Even people whose tumors don’t appear to express PD-L1 could benefit from PD-1 inhibitors, Sullivan adds. A tumor might express such low levels of PD-L1 that it tests negative, but the cancer could still respond to PD-1 blockers. “And PD-L1 is inducible, so a negative isn’t necessarily still a negative and a positive isn’t necessarily still a positive several months later.”

Yervoy blocks another protein on the surface of T-cells, CTLA-4, and outcomes with the drug are not affected by whether a patient’s cancer expresses a BRAF mutation, Postow points out.

Data are mixed as to whether someone with an NRAS mutation might have a better response to immunotherapy. Data that Sullivan and his colleagues collected on 229 patients showed that those with NRAS mutations were more likely to benefit from immunotherapy. But more recent studies, he says, have contradicted that finding.

Side effects of PD-1 inhibitors can include cough, fatigue, nausea, skin rash, itching, diarrhea and joint pain. CTLA-4 inhibitors can cause side effects including diarrhea, fatigue, itching and rash.

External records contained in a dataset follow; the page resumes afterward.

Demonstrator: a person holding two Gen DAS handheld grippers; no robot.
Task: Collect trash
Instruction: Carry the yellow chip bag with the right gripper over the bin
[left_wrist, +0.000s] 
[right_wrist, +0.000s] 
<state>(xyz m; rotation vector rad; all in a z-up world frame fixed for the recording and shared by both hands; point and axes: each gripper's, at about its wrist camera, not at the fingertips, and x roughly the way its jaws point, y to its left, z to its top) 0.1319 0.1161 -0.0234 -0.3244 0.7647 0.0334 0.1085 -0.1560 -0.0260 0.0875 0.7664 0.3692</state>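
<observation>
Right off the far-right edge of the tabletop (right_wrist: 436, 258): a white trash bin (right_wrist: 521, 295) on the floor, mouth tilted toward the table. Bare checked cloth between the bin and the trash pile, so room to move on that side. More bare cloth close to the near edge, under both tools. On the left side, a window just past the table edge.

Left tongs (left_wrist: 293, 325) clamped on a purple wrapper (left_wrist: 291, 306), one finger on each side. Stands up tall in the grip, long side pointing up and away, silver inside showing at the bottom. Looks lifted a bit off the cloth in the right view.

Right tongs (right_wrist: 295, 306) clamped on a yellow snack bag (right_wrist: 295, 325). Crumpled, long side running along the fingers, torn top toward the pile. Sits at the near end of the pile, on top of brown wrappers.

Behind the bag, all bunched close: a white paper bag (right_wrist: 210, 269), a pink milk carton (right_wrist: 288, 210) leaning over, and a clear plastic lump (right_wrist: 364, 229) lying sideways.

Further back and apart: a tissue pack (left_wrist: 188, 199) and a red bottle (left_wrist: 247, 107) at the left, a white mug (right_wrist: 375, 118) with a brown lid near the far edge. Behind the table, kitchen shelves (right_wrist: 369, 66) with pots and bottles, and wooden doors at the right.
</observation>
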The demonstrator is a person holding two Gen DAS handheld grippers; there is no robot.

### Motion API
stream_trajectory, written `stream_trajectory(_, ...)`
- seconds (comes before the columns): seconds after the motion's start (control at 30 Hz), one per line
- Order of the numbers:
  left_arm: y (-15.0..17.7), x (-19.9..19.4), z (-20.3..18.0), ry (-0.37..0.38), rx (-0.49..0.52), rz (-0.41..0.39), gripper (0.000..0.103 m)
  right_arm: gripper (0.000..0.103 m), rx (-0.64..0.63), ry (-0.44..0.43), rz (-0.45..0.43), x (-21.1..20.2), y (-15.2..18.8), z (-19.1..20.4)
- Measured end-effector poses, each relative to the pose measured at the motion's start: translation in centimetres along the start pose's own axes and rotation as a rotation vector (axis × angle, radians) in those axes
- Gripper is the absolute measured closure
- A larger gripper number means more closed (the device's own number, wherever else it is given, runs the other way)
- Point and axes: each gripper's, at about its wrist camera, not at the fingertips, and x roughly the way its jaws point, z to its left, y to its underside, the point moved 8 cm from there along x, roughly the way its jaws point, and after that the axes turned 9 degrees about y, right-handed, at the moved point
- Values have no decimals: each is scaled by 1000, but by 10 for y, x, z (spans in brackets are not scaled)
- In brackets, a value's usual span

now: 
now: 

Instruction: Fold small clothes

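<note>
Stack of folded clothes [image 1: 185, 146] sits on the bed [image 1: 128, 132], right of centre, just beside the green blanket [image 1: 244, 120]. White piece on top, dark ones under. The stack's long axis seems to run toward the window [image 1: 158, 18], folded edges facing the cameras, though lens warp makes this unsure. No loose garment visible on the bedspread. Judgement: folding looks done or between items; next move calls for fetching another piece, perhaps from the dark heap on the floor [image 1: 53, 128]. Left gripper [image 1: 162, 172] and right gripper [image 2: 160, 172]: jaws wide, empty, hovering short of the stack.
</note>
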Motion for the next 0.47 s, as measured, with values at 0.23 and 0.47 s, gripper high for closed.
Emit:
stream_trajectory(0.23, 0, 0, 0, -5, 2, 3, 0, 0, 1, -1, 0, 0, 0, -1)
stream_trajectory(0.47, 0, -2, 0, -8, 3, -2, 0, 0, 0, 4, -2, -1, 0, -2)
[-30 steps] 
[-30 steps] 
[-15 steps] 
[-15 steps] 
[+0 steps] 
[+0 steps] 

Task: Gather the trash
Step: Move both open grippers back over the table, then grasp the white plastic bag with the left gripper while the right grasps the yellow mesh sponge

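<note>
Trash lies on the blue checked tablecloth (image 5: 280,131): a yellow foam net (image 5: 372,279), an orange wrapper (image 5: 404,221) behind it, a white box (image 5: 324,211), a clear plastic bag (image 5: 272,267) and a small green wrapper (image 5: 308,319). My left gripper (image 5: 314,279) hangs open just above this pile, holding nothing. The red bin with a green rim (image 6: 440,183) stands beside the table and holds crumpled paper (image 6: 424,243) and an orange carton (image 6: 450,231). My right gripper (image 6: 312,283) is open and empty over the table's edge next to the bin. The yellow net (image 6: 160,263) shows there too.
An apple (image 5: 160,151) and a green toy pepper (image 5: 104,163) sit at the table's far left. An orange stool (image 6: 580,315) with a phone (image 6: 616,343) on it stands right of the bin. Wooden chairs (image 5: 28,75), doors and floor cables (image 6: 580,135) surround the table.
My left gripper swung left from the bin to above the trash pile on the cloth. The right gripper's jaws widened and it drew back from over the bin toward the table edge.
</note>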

Experimental cell therapies serve as an immune system redesign.

This approach first causes lymphodepletion with the chemotherapies cyclophosphamide and fludarabine, and then infuses the immune system with T cells that are custom-made to recognize and fight melanoma. Melanoma tumors already contain these types of T cells, known as tumor-infiltrating lymphocytes (TIL), but typically in numbers too small to fight the cancer. When a tumor is removed, TILs can be extracted from the tumor tissue and grown in a lab, then injected back into the body of the patient. When the new, larger number of T cells are injected, it is as if the patient is getting a new immune system. Some studies show that 40 to 70 percent of people treated with lyphodepletion followed by adoptive cell transfer respond to it. About 40 percent have a long-lasting, potentially curative response.

Side effects can be expected with this approach because it involves chemotherapy, and because the immunotherapy IL-2 is injected into patients along with the laboratory-bred T cells. Side effects common to both regimens can include nausea and vomiting, diarrhea, drops in blood counts that can lead to infection or bruising, and fatigue.

Chemotherapy can also spark mouth sores and hair loss, and IL-2 can bring fever or flu-like symptoms, rash and swelling of the extremities.

Researchers are currently recruiting patients, regardless of mutational status, for clinical trials of adoptive cell transfer in combination with other drugs.


The bottom line is that, while people with BRAF and KIT mutations are candidates for certain medications that others are not, immunotherapy outcomes are generally not drawn along the lines of gene mutations.

“At the end of the day,” Sullivan says, “you’re going to recommend some sort of immunotherapy and, if the patient is healthy, combination therapy or maybe treatment as part of a PD-1 based clinical trial.”

“It’s not about BRAF-mutant or BRAF wild-type,” Postow adds. “It’s all just about patients.”